AD DS is organized as a distributed and searchable hierarchical directory that controls access to network resources and allows settings and configurations to be applied through policies.
AD DS is a server role installed on Windows Server and is included with the operating system (OS); no software needs to be downloaded. A server with an installed AD DS role is referred to as a domain controller (DC).
AD DS provides access to resources by authenticating and authorizing domain object resources.
Accessing domain resources is based on a two-stage concept that consists of authenticating and then authorizing; in a nutshell, it involves identifying who you are and determining what you can do:
- Authentication, also referred to as AuthN, is the identity component; it is the process of establishing the identity of a person (or service) and proving they are who they say they are. This can be done by validating access credentials against stored or known identifying information.
- Authorization, also referred to as AuthZ, is the access component; it is the process of establishing what level of access the authenticated person (or service) has to the resource, what they can access, and what actions they may take.
The concept of authenticating and authorizing is shown in the following diagram:
Figure 1.1 – Understanding authentication and authorization
The terms Active Directory and Domain Services (abbreviated to their short forms of AD and DS) are often used interchangeably to mean the same thing. When people refer to AD, they often mean just the DS component, mainly since it is the most common and foundational identity and access management service component to be implemented.
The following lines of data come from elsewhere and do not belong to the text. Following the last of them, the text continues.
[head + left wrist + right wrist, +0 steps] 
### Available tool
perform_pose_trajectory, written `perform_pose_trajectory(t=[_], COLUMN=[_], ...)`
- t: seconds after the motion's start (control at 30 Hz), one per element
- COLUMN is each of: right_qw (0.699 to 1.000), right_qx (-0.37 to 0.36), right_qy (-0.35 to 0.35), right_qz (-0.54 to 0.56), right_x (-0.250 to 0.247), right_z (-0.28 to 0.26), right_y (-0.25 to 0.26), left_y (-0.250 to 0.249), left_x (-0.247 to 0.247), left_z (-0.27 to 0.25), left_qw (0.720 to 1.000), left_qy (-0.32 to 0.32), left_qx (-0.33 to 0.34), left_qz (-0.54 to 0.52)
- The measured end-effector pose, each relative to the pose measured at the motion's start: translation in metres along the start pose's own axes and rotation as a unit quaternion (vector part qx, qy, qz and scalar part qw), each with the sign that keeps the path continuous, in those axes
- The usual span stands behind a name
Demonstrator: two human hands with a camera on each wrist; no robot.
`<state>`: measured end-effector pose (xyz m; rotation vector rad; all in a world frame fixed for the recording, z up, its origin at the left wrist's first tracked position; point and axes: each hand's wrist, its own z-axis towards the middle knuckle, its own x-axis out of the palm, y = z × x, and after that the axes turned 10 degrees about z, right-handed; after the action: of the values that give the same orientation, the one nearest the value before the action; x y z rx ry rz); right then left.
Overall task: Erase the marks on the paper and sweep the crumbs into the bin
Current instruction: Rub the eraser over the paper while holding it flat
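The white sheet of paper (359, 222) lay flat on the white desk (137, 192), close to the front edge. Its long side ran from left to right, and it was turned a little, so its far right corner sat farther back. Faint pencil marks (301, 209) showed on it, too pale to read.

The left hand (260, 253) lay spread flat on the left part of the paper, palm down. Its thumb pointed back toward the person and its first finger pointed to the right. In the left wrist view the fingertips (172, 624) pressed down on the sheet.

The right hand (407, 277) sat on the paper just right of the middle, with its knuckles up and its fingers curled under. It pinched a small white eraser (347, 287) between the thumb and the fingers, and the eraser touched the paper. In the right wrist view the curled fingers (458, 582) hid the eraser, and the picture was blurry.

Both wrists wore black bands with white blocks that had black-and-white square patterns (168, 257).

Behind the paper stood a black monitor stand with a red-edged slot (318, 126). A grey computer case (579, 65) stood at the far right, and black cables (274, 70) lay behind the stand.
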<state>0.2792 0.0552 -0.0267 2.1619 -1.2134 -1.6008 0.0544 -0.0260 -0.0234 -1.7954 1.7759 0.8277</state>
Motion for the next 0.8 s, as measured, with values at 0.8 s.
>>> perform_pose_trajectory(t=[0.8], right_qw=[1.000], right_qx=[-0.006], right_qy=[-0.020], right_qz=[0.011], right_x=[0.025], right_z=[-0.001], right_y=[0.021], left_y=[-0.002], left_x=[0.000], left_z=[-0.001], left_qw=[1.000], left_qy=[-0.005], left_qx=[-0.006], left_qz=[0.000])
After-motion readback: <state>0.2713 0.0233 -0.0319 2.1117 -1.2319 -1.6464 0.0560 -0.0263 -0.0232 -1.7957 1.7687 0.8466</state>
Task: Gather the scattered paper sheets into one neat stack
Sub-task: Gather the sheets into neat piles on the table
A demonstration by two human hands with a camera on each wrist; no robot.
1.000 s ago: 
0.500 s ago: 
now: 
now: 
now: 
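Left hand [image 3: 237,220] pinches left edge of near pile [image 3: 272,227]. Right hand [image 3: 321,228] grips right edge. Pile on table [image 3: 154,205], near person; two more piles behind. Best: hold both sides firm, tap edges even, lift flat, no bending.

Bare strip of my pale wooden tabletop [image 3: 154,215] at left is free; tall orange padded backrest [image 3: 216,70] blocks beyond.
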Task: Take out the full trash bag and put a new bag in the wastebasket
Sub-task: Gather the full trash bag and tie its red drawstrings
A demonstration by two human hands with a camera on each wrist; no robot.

For this book and the exam, we will refer to AD in the context of the DS component only; we will refer to it simply as AD DS for brevity. For additional learning content on the other services that are part of AD, please refer to the Further reading section at the end of this chapter.
AD DS contains a list of objects, such as user accounts, along with their attributes, such as passwords and their assigned access rights to resources. This list can be queried to validate the identity and access rights to a resource in the domain that is created as an object in the information store database. This is shown in the following diagram:
Figure 1.2 – Domain resource access
AD DS functions by classifying everything stored in its information store (database) as an object. Objects can be user accounts, computer accounts, groups (security principals), printers, network appliances, applications, or services. These objects are hierarchical, meaning that objects can contain other nested objects; these types of objects are called containers. We will look at these terms in more detail later in this chapter.
Each object stored in the database has a set of attributes that match the object’s context; this is defined in a schema. The directories information data store is a database structure with a schema that is extensible and can store attributes that suit the business requirement. Being a directory service means every object can be searched, queried, access controlled, managed, and configured in a centralized and policy-driven manner.
The foundation of identity and access management (IAM) is that access to objects is controlled through role-based access control (RBAC) and the principle and practice of least privilege. This means providing the proper scope of control. Just enough access is given to perform a required task without unnecessarily providing elevated access rights that may give a broader scope than required and privileged lateral access if an account were to be compromised. The control mechanism is a group policy and provides group scoping for identities.
AD DS comprises a logical structure that often maps to the organization’s operating model and a physical structure that should map to the network topology.
The following can be considered as the logical components:
- Domain
- Domain tree
- Forest
- OU
- Partition
- Schema
- Container
The following can be considered as the physical components:
- Data store
- Global catalog
- Domain controller
- Read-only domain controller
- Site
- Subnet
These components will be covered in more detail later in this chapter.
This section introduced us to DS, one of AD’s services, which provides a centralized mechanism for authenticating and authorizing resources in a domain.
In summary, AD DS is built around a directory service that is a replicated information store (database) for all domain objects. It primarily provides authentication and authorization for accessing domain objects and configuration and management access.